Description of the task: Transcribe the stretch of entries below from the line with "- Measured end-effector" through the line with "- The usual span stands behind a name", exactly and with both ends included; leave out all other lines.

Source data:

::::::::

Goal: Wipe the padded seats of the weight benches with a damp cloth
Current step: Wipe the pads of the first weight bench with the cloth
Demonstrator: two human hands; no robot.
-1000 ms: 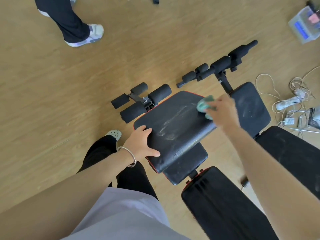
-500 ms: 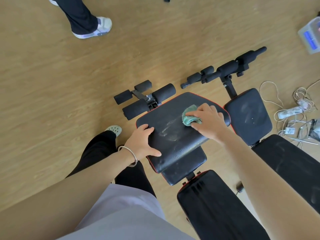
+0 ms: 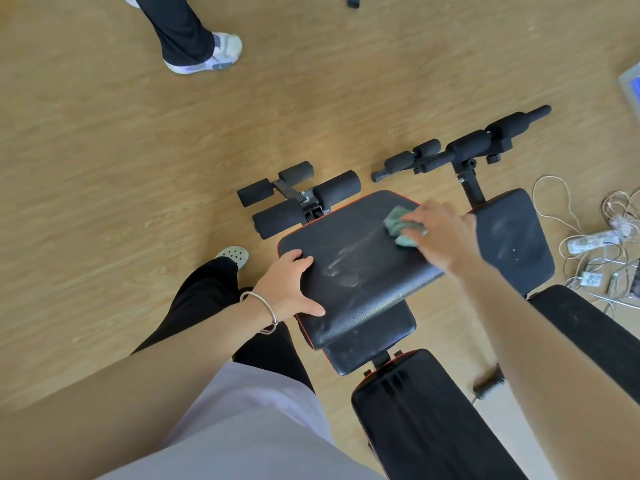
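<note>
Mid-wipe: my right hand [image 3: 440, 233] bunches the green cloth [image 3: 398, 226] under curled fingers at the seat pad's [image 3: 367, 292] far corner. My left hand [image 3: 287, 289] clasps its left edge. Next, sweep across the pale smear [image 3: 343, 265] mid-pad.

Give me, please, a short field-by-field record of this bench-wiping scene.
left hand: grips seat at its left edge
right hand: holds cloth on seat's far right
cloth: green, crumpled
seat: black, pale smears mid-surface
second seat: right of it, dusty streaks
cables: floor, far right
</note>
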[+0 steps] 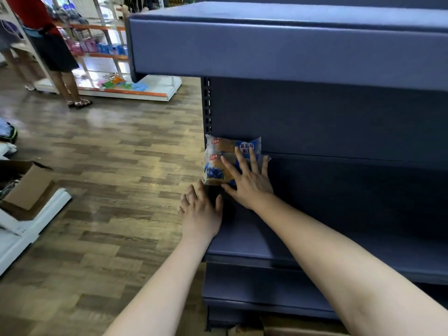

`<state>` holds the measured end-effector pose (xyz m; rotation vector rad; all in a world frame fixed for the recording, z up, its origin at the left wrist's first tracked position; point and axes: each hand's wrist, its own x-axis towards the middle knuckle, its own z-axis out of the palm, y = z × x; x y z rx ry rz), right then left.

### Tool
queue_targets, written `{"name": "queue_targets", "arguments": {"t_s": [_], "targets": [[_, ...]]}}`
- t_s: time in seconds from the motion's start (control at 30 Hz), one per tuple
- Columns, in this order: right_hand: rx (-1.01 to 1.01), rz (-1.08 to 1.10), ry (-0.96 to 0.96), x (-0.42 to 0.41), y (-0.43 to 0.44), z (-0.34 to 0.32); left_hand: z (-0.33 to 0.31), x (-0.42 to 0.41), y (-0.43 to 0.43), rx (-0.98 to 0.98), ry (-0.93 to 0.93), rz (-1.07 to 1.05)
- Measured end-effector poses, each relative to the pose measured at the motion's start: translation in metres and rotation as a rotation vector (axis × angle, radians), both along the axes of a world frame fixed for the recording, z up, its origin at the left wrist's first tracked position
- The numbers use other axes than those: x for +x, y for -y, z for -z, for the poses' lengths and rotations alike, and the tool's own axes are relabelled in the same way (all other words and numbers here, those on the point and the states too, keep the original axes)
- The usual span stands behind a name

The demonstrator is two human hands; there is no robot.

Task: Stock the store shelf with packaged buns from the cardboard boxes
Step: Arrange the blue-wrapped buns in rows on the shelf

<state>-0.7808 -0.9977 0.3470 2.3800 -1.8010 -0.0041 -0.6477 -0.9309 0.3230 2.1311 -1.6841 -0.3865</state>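
Observation:
Two packaged buns lie at the back left corner of the dark blue shelf (315,243). The rear bun pack (230,144) leans against the back panel. The front bun pack (215,169), printed with blueberries, lies just before it. My right hand (249,180) rests flat on the front pack with its fingers spread and straight. My left hand (201,212) lies on the shelf's left edge just in front of the packs, fingers relaxed, holding nothing.
An upper blue shelf (291,52) overhangs the hands. A lower shelf (254,301) sits below. An open cardboard box (26,187) rests on a white shelf base at the left. A person (48,44) stands by white shelving across the wooden floor.

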Motion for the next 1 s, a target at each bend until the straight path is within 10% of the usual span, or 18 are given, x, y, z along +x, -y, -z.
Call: {"name": "queue_targets", "arguments": {"t_s": [0.5,1.0], "targets": [[0.042,0.023,0.129,-0.048,-0.061,-0.009,-0.006,-0.001,-0.008,-0.091,0.091,0.025],[-0.025,0.370,0.150,-0.221,-0.198,-0.021,-0.026,-0.177,-0.092,-0.348,0.276,0.674]]}}
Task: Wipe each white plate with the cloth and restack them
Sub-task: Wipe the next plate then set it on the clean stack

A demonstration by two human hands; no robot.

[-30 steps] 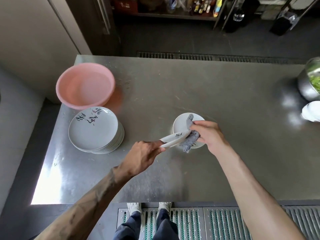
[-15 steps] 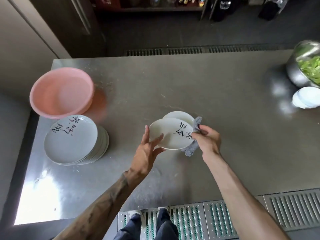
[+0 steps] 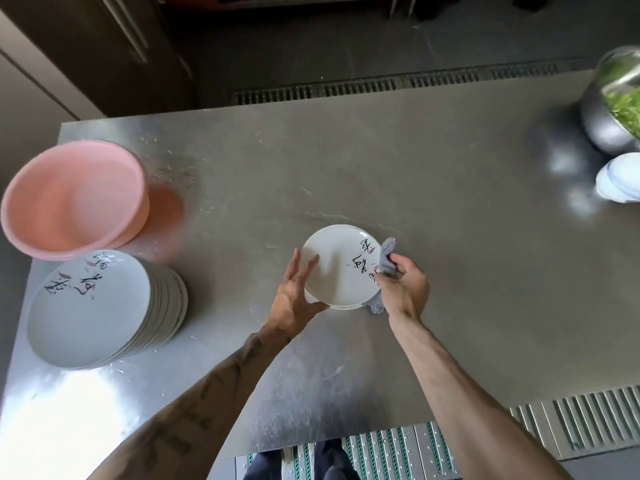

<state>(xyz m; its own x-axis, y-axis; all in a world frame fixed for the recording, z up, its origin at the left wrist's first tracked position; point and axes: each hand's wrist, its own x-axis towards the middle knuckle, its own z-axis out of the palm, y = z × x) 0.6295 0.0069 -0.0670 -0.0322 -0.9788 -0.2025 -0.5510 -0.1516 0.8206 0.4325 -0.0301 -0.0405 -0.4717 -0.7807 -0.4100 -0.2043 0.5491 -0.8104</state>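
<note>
While the left hand (image 3: 294, 296) lay spread with straight fingers against the near-left rim of a white plate (image 3: 337, 268), the right hand (image 3: 403, 289) pinched a bunched grey cloth (image 3: 386, 258) at that plate's right edge, beside its black lettering. This plate sat face up over a lower plate (image 3: 346, 307) near the middle of the desk (image 3: 467, 271); whether it had fully settled there could not be told. Well apart to the left stood a tall stack (image 3: 100, 306) of like plates, with a pink basin (image 3: 72, 199) just behind it and a steel bowl (image 3: 609, 109) of greens at the far right corner. The step in hand seemed to be setting a wiped plate onto the new pile. The next move would likely call for freeing the cloth from the rim, then reaching the left hand across to lift the top plate off the tall stack.
</note>
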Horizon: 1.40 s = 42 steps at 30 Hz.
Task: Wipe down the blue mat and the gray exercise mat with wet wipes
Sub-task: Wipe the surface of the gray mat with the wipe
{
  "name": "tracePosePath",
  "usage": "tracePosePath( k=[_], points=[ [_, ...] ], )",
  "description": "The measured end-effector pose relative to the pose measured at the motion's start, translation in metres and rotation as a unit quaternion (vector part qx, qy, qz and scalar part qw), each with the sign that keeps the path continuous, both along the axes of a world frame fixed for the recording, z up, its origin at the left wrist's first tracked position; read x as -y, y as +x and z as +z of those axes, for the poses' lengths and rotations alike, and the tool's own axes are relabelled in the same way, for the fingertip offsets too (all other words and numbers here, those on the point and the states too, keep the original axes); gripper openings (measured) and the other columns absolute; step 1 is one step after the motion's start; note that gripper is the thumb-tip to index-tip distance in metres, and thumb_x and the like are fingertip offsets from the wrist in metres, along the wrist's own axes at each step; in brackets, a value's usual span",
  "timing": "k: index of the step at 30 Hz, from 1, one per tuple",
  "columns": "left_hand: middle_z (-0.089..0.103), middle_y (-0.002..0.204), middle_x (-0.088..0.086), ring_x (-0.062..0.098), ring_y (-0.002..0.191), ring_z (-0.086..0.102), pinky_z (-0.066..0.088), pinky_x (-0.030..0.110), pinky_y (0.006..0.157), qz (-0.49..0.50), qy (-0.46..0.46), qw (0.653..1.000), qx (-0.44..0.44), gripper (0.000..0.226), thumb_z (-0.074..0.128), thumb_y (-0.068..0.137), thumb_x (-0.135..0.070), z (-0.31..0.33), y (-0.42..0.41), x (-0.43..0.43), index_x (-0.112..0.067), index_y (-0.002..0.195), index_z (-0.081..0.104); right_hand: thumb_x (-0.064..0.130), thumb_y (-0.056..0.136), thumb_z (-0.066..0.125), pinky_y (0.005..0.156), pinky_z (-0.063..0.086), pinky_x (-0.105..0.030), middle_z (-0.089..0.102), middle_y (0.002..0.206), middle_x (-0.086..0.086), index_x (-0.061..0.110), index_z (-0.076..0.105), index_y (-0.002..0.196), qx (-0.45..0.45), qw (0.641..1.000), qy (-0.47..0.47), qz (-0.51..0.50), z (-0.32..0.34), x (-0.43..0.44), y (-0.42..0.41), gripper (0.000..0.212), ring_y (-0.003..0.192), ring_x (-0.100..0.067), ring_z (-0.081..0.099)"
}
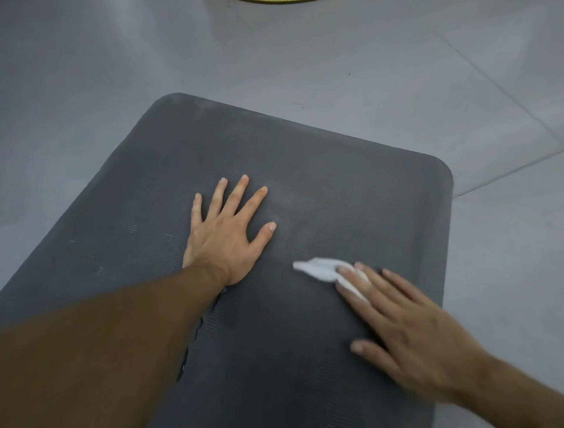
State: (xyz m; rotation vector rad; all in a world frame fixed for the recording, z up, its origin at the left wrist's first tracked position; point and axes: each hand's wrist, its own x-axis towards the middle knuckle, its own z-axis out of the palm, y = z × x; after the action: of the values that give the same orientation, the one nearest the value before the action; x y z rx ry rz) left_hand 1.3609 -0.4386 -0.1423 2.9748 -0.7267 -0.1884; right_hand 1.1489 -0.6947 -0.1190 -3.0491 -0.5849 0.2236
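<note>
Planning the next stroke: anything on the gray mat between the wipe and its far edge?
Nothing visible lies between the wipe under the right hand and the far edge of the gray mat. The left hand lies flat to the left.

Down here it's all floor [91, 76]: pale grey tiles, large and smooth, with a dull sheen under soft, even light. Over on the right a thin seam [503, 91] runs diagonally, and a second seam [503, 174] angles in to meet it near the edge. A tiny dark speck [349, 74] sits on the tile farther out. Right at the top edge there's a curved yellow rim [274, 1], too cropped to identify.
</note>
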Motion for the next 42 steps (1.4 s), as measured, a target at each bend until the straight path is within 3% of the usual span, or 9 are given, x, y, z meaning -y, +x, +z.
tracePosePath(
  k=[4,9,14,18,24,28,32,37,42],
  points=[
    [-0.009,0.172,-0.015,0.017,0.159,-0.013,-0.003,0.056,0.127,0.001,-0.002,1.0,0.003,0.075,0.004,0.093,-0.079,0.0,0.0,0.0,-0.05,0.161,0.001,0.066,0.105,0.011,0.127,0.016,-0.043,0.017,0.173,-0.004,0.015,0.019,0.166,0.004,0.986,-0.03,-0.164,-0.01,0.051,0.059,0.079,0.16,-0.024,0.016],
    [-0.007,0.172,-0.016,0.016,0.159,-0.012,-0.003,0.056,0.127,0.001,-0.01,1.0,-0.001,0.076,0.007,0.092,-0.082,0.0,0.001,-0.001,-0.051,0.161,0.004,0.07,0.095,0.01,0.127,0.01,-0.041,0.008,0.174,-0.004,0.018,0.013,0.166,-0.035,0.945,0.008,-0.325,-0.01,0.118,0.115,0.088,0.16,-0.026,0.008],
    [-0.007,0.172,-0.015,0.016,0.159,-0.013,-0.002,0.056,0.127,0.004,-0.007,1.0,0.001,0.078,0.004,0.091,-0.083,0.001,0.001,-0.001,-0.05,0.161,0.002,0.074,0.099,0.01,0.129,0.006,-0.042,-0.004,0.175,-0.002,0.016,0.009,0.167,-0.043,0.944,0.041,-0.323,-0.01,0.102,0.1,0.089,0.16,-0.024,-0.003],
    [-0.007,0.173,-0.015,0.016,0.159,-0.012,-0.002,0.056,0.127,0.0,-0.008,1.0,0.0,0.078,0.005,0.091,-0.083,0.001,0.001,-0.001,-0.049,0.162,0.003,0.069,0.102,0.011,0.129,0.014,-0.044,-0.002,0.175,-0.005,0.012,0.009,0.166,-0.006,0.972,0.016,-0.234,-0.013,0.064,0.044,0.086,0.161,-0.026,-0.002],
    [-0.008,0.172,-0.015,0.016,0.159,-0.013,-0.002,0.057,0.127,0.001,-0.004,1.0,0.002,0.078,0.004,0.091,-0.083,0.0,0.002,0.0,-0.05,0.162,0.002,0.063,0.103,0.036,0.118,0.027,-0.047,0.016,0.173,-0.01,0.007,0.027,0.162,-0.002,0.996,0.013,-0.087,-0.008,0.005,-0.053,0.083,0.158,-0.032,0.02],
    [-0.008,0.172,-0.015,0.015,0.159,-0.013,-0.002,0.056,0.127,0.002,-0.007,1.0,0.001,0.078,0.005,0.091,-0.084,0.0,0.001,-0.001,-0.05,0.162,0.003,0.07,0.1,0.037,0.113,0.033,-0.046,0.031,0.168,-0.011,0.007,0.044,0.155,0.022,0.999,-0.005,-0.044,-0.008,-0.006,-0.084,0.083,0.153,-0.033,0.034],
    [-0.005,0.173,-0.015,0.016,0.159,-0.011,-0.002,0.056,0.127,0.002,-0.009,1.0,0.0,0.079,0.006,0.091,-0.084,0.0,0.0,0.0,-0.049,0.162,0.006,0.067,0.104,0.027,0.123,0.025,-0.046,0.019,0.172,-0.009,0.007,0.025,0.163,0.022,0.99,0.005,-0.14,-0.01,0.027,-0.042,0.085,0.157,-0.03,0.023],
    [-0.001,0.173,-0.014,0.016,0.159,-0.009,0.0,0.057,0.127,0.003,-0.015,1.0,-0.003,0.081,0.007,0.091,-0.085,-0.001,0.001,0.0,-0.048,0.162,0.009,0.074,0.096,0.007,0.127,0.009,-0.042,0.009,0.174,-0.008,0.012,0.015,0.166,-0.008,0.945,0.004,-0.328,-0.017,0.095,0.057,0.094,0.16,-0.03,0.009],
    [0.001,0.173,-0.013,0.016,0.159,-0.006,0.001,0.058,0.127,0.002,-0.018,1.0,-0.001,0.079,0.011,0.092,-0.085,-0.002,0.001,-0.002,-0.047,0.162,0.01,0.074,0.094,0.01,0.128,0.006,-0.044,0.001,0.174,-0.008,0.012,0.012,0.165,-0.032,0.932,0.039,-0.359,-0.015,0.1,0.08,0.094,0.16,-0.031,0.002]
  ],
)
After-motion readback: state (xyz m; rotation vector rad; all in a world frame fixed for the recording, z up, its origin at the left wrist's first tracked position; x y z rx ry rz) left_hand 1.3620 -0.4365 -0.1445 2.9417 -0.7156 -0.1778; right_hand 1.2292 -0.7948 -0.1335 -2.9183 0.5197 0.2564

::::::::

Result below:
- Measured end-effector poses, each relative to the pose measured at the motion's start: translation in metres and rotation as a rotation vector (axis × angle, radians), both along the axes of a world frame fixed for the recording, z up, its origin at the left wrist's first tracked position
- The numbers use other axes than those: x for +x, y for -y, z for -z, for the poses' lengths and rotations alike, and the tool's own axes are relabelled in the same way (all other words and numbers here, those on the point and the states too, keep the original axes)
- The usual span stands behind a name

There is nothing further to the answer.